→ What the task asks
All of the lines below should be printed again exactly as they are.

•••••

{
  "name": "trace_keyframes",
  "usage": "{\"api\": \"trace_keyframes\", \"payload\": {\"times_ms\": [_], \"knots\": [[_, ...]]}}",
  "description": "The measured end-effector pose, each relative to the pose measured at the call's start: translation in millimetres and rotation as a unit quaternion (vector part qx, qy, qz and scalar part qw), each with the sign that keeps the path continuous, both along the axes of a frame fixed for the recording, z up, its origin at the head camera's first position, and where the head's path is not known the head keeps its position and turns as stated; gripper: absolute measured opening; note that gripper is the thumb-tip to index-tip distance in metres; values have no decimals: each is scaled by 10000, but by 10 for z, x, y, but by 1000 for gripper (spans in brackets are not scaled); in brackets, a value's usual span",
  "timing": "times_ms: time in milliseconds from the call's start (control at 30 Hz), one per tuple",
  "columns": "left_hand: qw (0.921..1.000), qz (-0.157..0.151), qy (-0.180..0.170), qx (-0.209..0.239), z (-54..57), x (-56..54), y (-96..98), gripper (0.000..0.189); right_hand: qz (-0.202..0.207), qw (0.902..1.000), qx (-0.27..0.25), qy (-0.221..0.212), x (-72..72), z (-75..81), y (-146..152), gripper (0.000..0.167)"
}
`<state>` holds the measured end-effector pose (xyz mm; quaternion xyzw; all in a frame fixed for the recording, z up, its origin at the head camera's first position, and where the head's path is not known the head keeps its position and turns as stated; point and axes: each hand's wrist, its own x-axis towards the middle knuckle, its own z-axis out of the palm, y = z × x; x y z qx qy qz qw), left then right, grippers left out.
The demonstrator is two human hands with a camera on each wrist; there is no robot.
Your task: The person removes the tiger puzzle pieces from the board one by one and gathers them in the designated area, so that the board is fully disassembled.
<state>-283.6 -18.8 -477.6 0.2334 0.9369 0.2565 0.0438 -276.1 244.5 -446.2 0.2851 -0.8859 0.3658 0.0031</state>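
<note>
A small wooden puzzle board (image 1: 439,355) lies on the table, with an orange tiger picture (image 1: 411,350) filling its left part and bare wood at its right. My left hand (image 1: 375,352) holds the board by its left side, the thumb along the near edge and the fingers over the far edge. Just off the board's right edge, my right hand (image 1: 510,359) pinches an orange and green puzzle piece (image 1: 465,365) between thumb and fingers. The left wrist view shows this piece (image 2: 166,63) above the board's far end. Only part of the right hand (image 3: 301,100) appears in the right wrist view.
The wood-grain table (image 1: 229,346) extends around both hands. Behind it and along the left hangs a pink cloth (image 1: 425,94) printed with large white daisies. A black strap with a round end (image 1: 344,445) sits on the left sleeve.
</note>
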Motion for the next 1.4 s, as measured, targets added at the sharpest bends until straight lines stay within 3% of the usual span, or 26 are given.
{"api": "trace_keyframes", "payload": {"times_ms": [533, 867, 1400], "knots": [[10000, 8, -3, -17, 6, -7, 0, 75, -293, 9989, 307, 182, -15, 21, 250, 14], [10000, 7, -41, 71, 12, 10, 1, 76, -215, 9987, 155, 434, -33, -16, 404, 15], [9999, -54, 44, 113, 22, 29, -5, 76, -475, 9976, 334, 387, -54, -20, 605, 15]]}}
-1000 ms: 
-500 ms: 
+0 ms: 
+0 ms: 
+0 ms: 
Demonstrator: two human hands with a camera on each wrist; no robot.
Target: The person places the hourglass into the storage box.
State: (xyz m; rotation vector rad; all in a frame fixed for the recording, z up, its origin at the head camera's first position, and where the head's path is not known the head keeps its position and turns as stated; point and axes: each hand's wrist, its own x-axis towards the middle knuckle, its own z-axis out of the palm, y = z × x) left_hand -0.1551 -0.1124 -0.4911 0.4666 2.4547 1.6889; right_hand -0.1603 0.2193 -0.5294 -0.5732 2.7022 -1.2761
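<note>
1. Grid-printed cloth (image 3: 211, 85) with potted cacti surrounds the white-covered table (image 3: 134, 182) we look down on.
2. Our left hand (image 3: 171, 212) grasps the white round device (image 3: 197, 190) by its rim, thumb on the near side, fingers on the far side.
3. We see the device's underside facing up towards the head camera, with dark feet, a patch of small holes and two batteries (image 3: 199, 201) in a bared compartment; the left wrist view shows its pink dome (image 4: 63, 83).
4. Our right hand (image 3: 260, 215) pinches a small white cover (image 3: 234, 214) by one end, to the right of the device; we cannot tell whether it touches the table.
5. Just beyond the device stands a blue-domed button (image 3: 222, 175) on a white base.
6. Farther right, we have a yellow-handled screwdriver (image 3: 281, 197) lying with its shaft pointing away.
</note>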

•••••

→ Expected output
{
  "name": "trace_keyframes",
  "usage": "{\"api\": \"trace_keyframes\", \"payload\": {\"times_ms\": [_], \"knots\": [[_, ...]]}}",
  "description": "The measured end-effector pose, each relative to the pose measured at the call's start: translation in millimetres and rotation as a unit quaternion (vector part qx, qy, qz and scalar part qw), each with the sign that keeps the path continuous, both along the axes of a frame fixed for the recording, z up, its origin at the head camera's first position, and where the head's path is not known the head keeps its position and turns as stated; gripper: absolute measured opening; note that gripper is the thumb-tip to index-tip distance in metres; values have no decimals: each is scaled by 10000, but by 10 for z, x, y, but by 1000 for gripper (spans in brackets are not scaled); in brackets, a value's usual span",
  "timing": "times_ms: time in milliseconds from the call's start (control at 30 Hz), one per tuple",
  "columns": "left_hand: qw (0.921..1.000), qz (-0.157..0.151), qy (-0.180..0.170), qx (-0.209..0.239), z (-54..57), x (-56..54), y (-96..98), gripper (0.000..0.189); right_hand: qz (-0.202..0.207), qw (0.902..1.000), qx (-0.27..0.25), qy (-0.221..0.212), x (-72..72), z (-75..81), y (-146..152), gripper (0.000..0.167)"
}
`<state>` holds the measured end-effector pose (xyz mm; quaternion xyzw; all in a frame fixed for the recording, z up, its origin at the head camera's first position, and where the head's path is not known the head keeps its position and turns as stated; point and axes: each hand's wrist, its own x-axis towards the middle knuckle, its own z-axis out of the palm, y = z × x; x y z qx qy qz qw), left then right, grippers left out.
The demonstrator is two human hands with a camera on each wrist; there is no robot.
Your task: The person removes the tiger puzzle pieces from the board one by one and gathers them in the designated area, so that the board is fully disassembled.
<state>-283.6 -18.8 -477.6 0.2334 0.9369 0.2565 0.0438 -276.1 244.5 -446.2 0.2851 -0.8859 0.3658 0.0031</state>
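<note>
A small wooden puzzle board (image 1: 439,355) lies on the table, with an orange tiger picture (image 1: 411,350) filling its left part and bare wood at its right. My left hand (image 1: 375,352) holds the board by its left side, the thumb along the near edge and the fingers over the far edge. Just off the board's right edge, my right hand (image 1: 510,359) pinches an orange and green puzzle piece (image 1: 465,365) between thumb and fingers. The left wrist view shows this piece (image 2: 166,63) above the board's far end. Only part of the right hand (image 3: 301,100) appears in the right wrist view.
The wood-grain table (image 1: 229,346) extends around both hands. Behind it and along the left hangs a pink cloth (image 1: 425,94) printed with large white daisies. A black strap with a round end (image 1: 344,445) sits on the left sleeve.
</note>
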Motion for the next 1.4 s, as measured, targets added at the sharpest bends until straight lines stay within 3% of the usual span, or 26 are given.
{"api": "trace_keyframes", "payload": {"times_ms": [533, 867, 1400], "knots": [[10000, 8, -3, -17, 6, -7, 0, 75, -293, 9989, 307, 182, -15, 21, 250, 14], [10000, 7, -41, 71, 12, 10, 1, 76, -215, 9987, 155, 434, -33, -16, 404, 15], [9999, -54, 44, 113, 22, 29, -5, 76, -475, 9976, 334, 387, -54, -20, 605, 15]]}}
-1000 ms: 
-500 ms: 
+0 ms: 
+0 ms: 
+0 ms: 
Demonstrator: two human hands with a camera on each wrist; no robot.
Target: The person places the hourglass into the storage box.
State: (xyz m; rotation vector rad; all in a frame fixed for the recording, z up, its origin at the head camera's first position, and where the head's path is not known the head keeps its position and turns as stated; point and axes: each hand's wrist, its own x-axis towards the middle knuckle, its own z-axis out of the palm, y = z × x) left_hand -0.1551 -0.1124 -0.4911 0.4666 2.4547 1.6889; right_hand -0.1603 0.2193 -0.5294 -0.5732 2.7022 -1.2761
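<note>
1. Grid-printed cloth (image 3: 211, 85) with potted cacti surrounds the white-covered table (image 3: 134, 182) we look down on.
2. Our left hand (image 3: 171, 212) grasps the white round device (image 3: 197, 190) by its rim, thumb on the near side, fingers on the far side.
3. We see the device's underside facing up towards the head camera, with dark feet, a patch of small holes and two batteries (image 3: 199, 201) in a bared compartment; the left wrist view shows its pink dome (image 4: 63, 83).
4. Our right hand (image 3: 260, 215) pinches a small white cover (image 3: 234, 214) by one end, to the right of the device; we cannot tell whether it touches the table.
5. Just beyond the device stands a blue-domed button (image 3: 222, 175) on a white base.
6. Farther right, we have a yellow-handled screwdriver (image 3: 281, 197) lying with its shaft pointing away.
</note>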

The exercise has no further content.